Making our de facto national ID card work
26 February, 2002
category: Biometrics, Education, Government
WASHINGTON, Feb. 26 (UPI) – In my flights since the Sept. 11 terrorist attacks, I have been impressed by the careful pre-boarding inspection of passengers’ identification documents. For more than 80 percent airline passengers, the document of choice is either a state driver’s license or state non-driver photo ID, which has effectively made the driver’s license our de facto national ID card.
But I have also been discouraged because so much security effort is devoted to such a defective document.
There has been a good deal of discussion since the attacks about establishing a national ID card. Voices as diverse as high-tech mogul Larry Ellison and Harvard Law Professor Alan Dershowitz have called for such a document, while a poll taken soon after the attacks found that 70 percent of Americans support a national ID.
But the debate over whether we need a national ID is moot – we already have one. It just doesn’t work very well, but is trusted widely enough to be dangerous. The most workable solution is not to create a new national ID card, but rather to ensure that the one we already have actually works.
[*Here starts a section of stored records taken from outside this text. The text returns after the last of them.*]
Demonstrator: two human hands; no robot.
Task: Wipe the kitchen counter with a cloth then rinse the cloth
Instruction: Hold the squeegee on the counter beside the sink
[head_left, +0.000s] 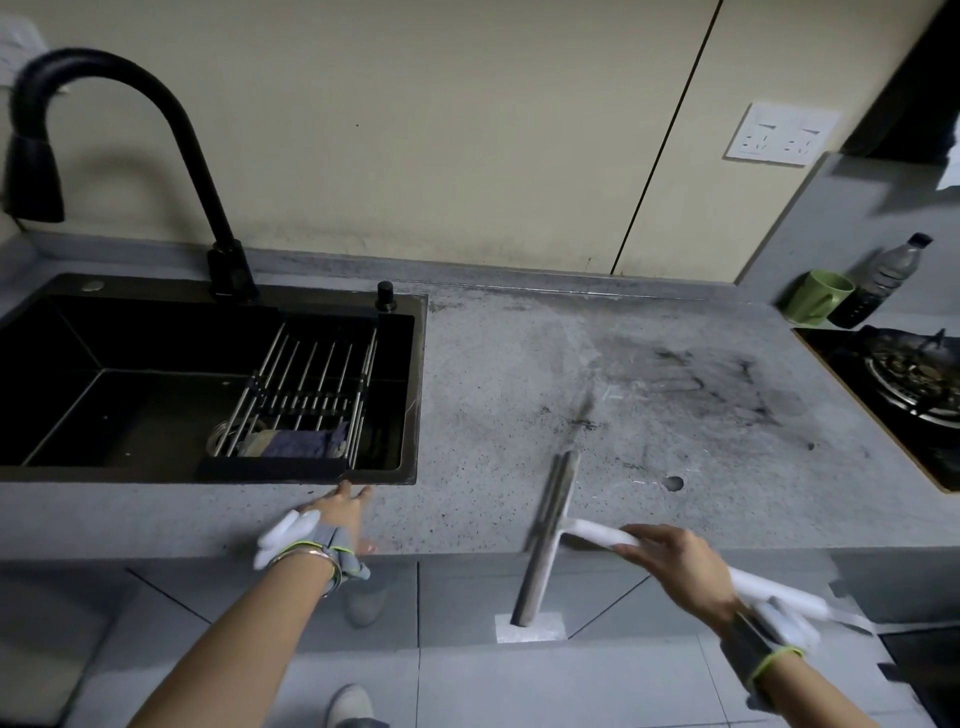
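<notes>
right hand (675, 564) grips the white handle of a squeegee (553, 525), its long blade lying across the near edge of the grey bench (519, 374) and overhanging it. left hand (332, 514) rests flat on the bench edge, fingers straight, tips at the near rim of the black sink (421, 384). a dark cloth (306, 441) lies on the wire rack (311, 384) inside the sink (near right corner). dark smudges mark the bench to the right, short of the stove (904, 384).
</notes>
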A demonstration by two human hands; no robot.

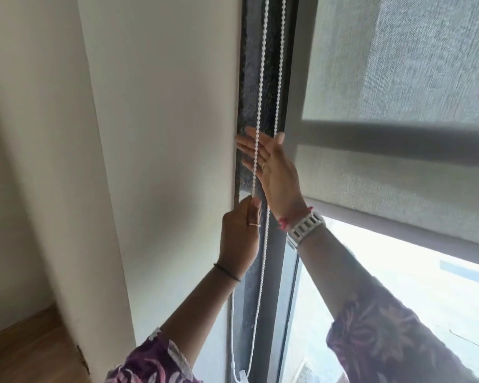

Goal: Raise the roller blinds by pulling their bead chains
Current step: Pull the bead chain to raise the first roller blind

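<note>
A white bead chain [261, 87] hangs as a two-strand loop down the dark window frame, between the wall and the blind. My left hand [239, 239] is shut on the left strand, pinching it between thumb and fingers at about mid height. Just above, my right hand [271, 170] is open with its fingers spread flat; the left strand crosses in front of its fingers and the right strand passes behind it. The grey roller blind [393, 167] covers the upper window, and its bottom bar [398, 233] slants across the glass.
A cream wall [161, 161] runs close along the left of the chain. The dark frame post [249, 92] stands behind the strands. Bright glass [398, 294] shows below the blind. Wooden floor [33, 349] lies at the lower left. The chain's loop bottom [239, 378] hangs near the sill.
</note>
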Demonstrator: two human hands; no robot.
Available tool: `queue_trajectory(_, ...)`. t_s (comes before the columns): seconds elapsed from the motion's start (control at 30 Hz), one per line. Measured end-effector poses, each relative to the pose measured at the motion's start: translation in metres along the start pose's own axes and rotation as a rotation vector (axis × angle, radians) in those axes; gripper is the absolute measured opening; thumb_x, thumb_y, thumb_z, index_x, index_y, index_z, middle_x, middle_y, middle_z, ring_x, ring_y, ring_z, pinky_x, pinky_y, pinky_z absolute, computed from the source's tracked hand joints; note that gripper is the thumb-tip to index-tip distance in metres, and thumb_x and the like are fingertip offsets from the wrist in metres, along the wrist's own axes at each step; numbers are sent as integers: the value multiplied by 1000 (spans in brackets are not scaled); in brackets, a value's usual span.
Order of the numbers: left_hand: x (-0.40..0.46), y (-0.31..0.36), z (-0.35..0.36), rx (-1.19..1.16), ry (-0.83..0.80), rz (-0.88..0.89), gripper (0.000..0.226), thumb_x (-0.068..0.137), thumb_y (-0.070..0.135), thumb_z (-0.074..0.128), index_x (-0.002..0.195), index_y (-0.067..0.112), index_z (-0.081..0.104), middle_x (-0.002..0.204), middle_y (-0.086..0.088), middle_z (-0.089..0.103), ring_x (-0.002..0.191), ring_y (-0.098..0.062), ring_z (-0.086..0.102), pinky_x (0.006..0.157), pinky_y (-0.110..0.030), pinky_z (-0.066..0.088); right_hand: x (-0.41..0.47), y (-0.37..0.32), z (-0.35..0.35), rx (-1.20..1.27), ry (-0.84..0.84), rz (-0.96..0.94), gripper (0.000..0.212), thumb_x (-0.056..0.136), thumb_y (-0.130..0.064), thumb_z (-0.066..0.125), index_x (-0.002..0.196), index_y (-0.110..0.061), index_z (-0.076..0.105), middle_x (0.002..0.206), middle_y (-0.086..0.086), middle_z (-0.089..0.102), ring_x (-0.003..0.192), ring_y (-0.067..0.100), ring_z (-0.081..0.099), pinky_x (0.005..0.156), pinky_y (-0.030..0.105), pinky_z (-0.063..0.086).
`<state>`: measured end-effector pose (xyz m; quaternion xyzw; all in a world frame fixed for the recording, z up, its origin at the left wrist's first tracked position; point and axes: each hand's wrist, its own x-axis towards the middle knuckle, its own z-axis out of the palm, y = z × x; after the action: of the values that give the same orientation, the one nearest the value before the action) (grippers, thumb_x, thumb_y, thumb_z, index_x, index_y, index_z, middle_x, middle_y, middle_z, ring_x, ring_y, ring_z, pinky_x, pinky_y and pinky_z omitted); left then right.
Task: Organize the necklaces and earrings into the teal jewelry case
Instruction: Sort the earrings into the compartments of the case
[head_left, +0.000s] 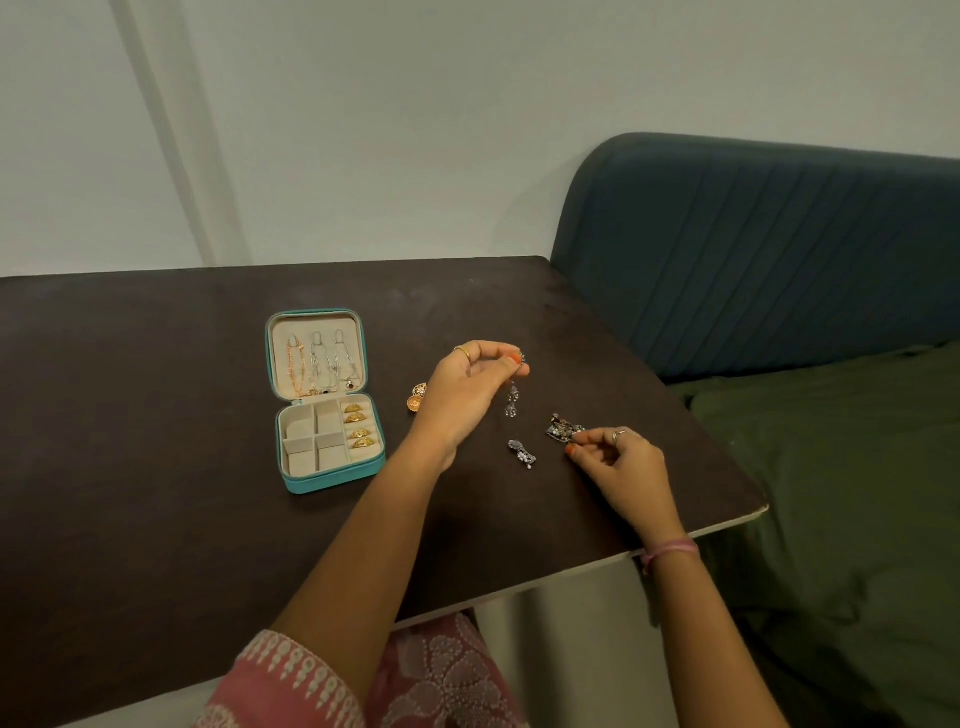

Sept. 11 showed that the United States needs a reliable, secure national ID right away. The forged or fraudulently obtained driver’s license allows alien terrorists and criminals to board airliners, get jobs, rent motor vehicles and small aircraft, and buy ammunition. Licenses also help foreign terrorists draw on public archives and libraries, open bank accounts and receive money from abroad, enter training programs and obtain other documents that support their falsified identities.
Few observers familiar with the process were shocked that the hijackers had little trouble getting driver’s licenses.
There are lots of reasons why driver’s licenses are not currently adequate to serve as our national ID card. To begin with, 50 states and various territories issue them, and each jurisdiction’s document is different from the next. Despite a campaign by the American Association of Motor Vehicle Administrators for more uniformity, the formats, security features and databases of state licenses vary wildly. A majority do not require the Social Security number. Only a handful use biometrics, usually fingerprints. And there is a hodgepodge of mutually incompatible formulas for assigning unique numbers to drivers.
Nor is lack of uniformity the only problem. Income generated by licensing fees and customer service has taken priority over the reliability of the product. The authority to issue licenses is often delegated to county clerks, who often lack the tools, experience, or training to assess the dizzying array of supporting documents submitted by applicants.
Nearly 40 states issue licenses “over the counter,” allowing no time for careful background checks. Professional immigrant smugglers seek these lenient jurisdictions and route their clients to them. And heavy political pressure has resulted in many states’ issuing drivers licenses to illegals as a matter of policy. It is difficult to imagine an approach that would be more helpful to terrorists or anyone else who wishes to easily create a false identity.
But for all its faults, the driver’s license is the best prospect for quickly upgrading our national ID system. The issuing offices, personnel, and much of the data needed for rapid enrollment are already in place. Americans already are used to paying for their licenses and renewing them regularly with updated photos. Other options would be costly and slow to install, such as reissuing the Social Security card as a high-tech, tamper-proof document.
This approach – not reinventing the wheel – was endorsed at a congressional hearing late last year by former House Speaker Newt Gingrich, former Sen. Alan Simpson, and others. Congress already recognized this in 1996, when it mandated certain uniform standards for state driver’s licenses and universal use of the Social Security number.
While the law was later killed by a coalition of privacy and states-rights interests, now is a good time to reopen and expand it. Technologically and politically, it is feasible for Washington to mandate uniform standards for a machine-readable driver’s license that requires a verified Social Security number and features electronic storage of digitized personal data (including a fingerprint), and which is part of a central, national file of people with driver’s licenses.
Some states are already tightening driver’s license rules for non-citizens. But the rule of “garbage-in/garbage out” still applies. The enrollment of millions will require painstaking scrutiny and the rapid exchange of information among state and federal agencies to authenticate birth certificates, immigration papers, and other basic, but easily falsified, documents. Washington will need to provide the states financial support in this effort.
No single policy change is going to eliminate the terrorist threat. But by improving the existing system for issuing and tracking driver’s licenses, we can enhance security without creating a costly new bureaucracy or infringing upon the rights of American citizens.
(David Simcox is chairman of the Washington.-based Center for Immigration Studies.)